Conventionally, a power supply circuit of a color television receiver or color monitor display or the like has a built-in demagnetizing circuit for automatically demagnetizing a cathode ray tube. A first circuit construction of this kind of power supply circuit and the demagnetizing circuit is shown in FIG. 9. That is, this power supply circuit has a line filter 2 connected to a commercial alternating current power supply 1, a smoothing capacitor 4 connected to a main circuit 3 and a rectifier diode bridge 5 interposed between the line filter 2 and the smoothing capacitor 4. Between the line filter 2 and the rectifier diode bridge 5 are disposed a main switch 6 and a negative temperature characteristic thermistor (hereinafter called an NTC) 7 for suppressing surge currents to the smoothing capacitor 4. As shown with dotted lines in FIG. 9, the NTC 7 is sometimes disposed between the smoothing capacitor 4 and the rectifier diode bridge 5; also, a fixed resistance (not shown in the drawings) is sometimes used instead of this NTC 7.
A demagnetizing circuit is connected in parallel with the power supply circuit and draws on the commercial alternating current power supply 1 from between the rectifier diode bridge 5 and the main switch 6 and between the line filter 2 and the NTC 7, and comprises a demagnetizing coil 8 for demagnetizing a cathode ray tube (not shown in the drawings), a first positive temperature characteristic thermistor (hereinafter called a PTC) 9 connected in series at one side of the demagnetizing coil 8 and a second PTC 10 connected in parallel between the other side of the demagnetizing coil 8 and the PTC 9. The resistance of the PTC 9 increases as its temperature rises, gradually decreasing a demagnetizing current flowing to the demagnetizing coil 8 and the PTC 10 heats the PTC 9 to reduce the residual demagnetizing current
However, when the main switch 6 is closed in the conventional power supply circuit and demagnetizing circuit described above, the NTC 7 or fixed resistance and the first and second PTCs 9 and 10 give off heat, so that while the main switch 6 is closed about 2 to 3 watts of electrical power are constantly consumed. Consequently, a printed circuit board (not shown in the drawings) on which the various components are mounted is damaged and other components deteriorate. In particular, because this PTC 10 reaches temperatures of over 150.degree. C., its life is unavoidably short.

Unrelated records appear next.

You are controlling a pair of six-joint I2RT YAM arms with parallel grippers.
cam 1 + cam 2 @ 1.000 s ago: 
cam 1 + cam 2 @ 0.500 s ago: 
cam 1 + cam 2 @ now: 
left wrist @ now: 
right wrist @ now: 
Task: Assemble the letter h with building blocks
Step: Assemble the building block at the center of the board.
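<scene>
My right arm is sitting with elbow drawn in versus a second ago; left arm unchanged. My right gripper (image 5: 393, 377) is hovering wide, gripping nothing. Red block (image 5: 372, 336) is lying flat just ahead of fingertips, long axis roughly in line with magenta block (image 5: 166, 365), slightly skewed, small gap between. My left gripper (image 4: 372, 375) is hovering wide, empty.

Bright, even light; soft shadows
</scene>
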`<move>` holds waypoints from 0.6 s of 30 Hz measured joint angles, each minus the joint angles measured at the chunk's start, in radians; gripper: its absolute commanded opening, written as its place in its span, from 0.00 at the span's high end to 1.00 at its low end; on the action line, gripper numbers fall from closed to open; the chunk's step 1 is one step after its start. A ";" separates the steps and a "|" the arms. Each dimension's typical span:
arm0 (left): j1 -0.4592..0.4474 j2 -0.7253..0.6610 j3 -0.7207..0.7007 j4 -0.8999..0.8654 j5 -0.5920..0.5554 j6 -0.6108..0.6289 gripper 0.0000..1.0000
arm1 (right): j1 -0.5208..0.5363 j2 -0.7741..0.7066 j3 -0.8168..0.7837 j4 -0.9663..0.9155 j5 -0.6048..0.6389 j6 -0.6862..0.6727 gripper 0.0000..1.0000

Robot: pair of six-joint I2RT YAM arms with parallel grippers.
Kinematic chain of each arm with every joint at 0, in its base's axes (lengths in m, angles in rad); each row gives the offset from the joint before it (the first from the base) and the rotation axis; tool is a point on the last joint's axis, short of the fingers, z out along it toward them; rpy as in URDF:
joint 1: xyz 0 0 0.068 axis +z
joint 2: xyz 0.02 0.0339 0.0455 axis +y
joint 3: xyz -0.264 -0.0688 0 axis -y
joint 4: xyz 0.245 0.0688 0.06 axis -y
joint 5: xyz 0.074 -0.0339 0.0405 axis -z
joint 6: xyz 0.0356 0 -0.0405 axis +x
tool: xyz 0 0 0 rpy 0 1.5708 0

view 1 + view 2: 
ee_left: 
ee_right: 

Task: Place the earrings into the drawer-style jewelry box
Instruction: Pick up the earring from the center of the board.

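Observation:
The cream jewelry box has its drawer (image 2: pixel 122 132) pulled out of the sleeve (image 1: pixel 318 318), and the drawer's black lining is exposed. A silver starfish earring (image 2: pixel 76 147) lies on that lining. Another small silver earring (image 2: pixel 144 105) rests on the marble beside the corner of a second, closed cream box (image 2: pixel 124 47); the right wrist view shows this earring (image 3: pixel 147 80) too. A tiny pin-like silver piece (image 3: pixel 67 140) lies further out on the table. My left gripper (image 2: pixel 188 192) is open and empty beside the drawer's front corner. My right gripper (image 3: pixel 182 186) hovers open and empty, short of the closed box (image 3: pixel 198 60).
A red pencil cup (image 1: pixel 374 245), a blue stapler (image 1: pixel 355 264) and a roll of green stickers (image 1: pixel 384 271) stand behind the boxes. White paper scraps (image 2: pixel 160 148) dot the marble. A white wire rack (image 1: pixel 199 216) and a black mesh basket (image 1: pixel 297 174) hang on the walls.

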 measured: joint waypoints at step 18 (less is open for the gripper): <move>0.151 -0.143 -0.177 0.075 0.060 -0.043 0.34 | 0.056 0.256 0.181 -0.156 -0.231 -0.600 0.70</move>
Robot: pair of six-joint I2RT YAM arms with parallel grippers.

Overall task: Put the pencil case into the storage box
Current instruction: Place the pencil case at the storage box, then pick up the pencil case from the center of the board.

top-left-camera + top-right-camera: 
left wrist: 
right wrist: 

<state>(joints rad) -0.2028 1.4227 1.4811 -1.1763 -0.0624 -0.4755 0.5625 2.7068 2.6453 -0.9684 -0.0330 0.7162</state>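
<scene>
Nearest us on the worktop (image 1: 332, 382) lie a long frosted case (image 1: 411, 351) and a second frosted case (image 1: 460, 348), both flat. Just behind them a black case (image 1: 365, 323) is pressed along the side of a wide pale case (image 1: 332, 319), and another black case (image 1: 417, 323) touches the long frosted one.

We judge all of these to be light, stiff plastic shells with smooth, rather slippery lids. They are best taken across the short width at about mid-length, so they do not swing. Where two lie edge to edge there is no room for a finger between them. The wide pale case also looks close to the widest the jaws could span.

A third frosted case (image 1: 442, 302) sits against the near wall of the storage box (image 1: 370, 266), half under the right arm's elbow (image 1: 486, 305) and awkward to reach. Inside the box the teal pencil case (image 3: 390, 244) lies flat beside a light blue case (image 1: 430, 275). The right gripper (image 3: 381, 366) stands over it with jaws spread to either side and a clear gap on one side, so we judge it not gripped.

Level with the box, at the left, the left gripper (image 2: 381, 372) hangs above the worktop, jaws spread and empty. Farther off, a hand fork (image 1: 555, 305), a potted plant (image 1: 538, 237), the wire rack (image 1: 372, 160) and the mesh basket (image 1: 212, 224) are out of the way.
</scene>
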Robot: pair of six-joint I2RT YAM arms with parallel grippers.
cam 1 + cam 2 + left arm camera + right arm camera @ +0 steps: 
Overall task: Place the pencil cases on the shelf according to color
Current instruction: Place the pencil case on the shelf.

To avoid these problems, a second circuit construction shown in FIG. 10 comprising a relay circuit interposed between a power supply circuit and a demagnetizing circuit has also been employed. In this conventional construction the PTC 10 is dispensed with. A mechanical relay 11 is connected to one side of the PTC 9, and a demagnetizing current is cut off by the mechanical relay 11 being opened by the operation of a relay driving circuit 12 based on a relay control signal. However, when this kind of construction is employed the relay driving circuit 12 is necessary Thus, not only is the occupied circuit board area increased by the relay driving circuit 12 but also there is the problem that the cost is increased along with the use of the expensive mechanical relay 11.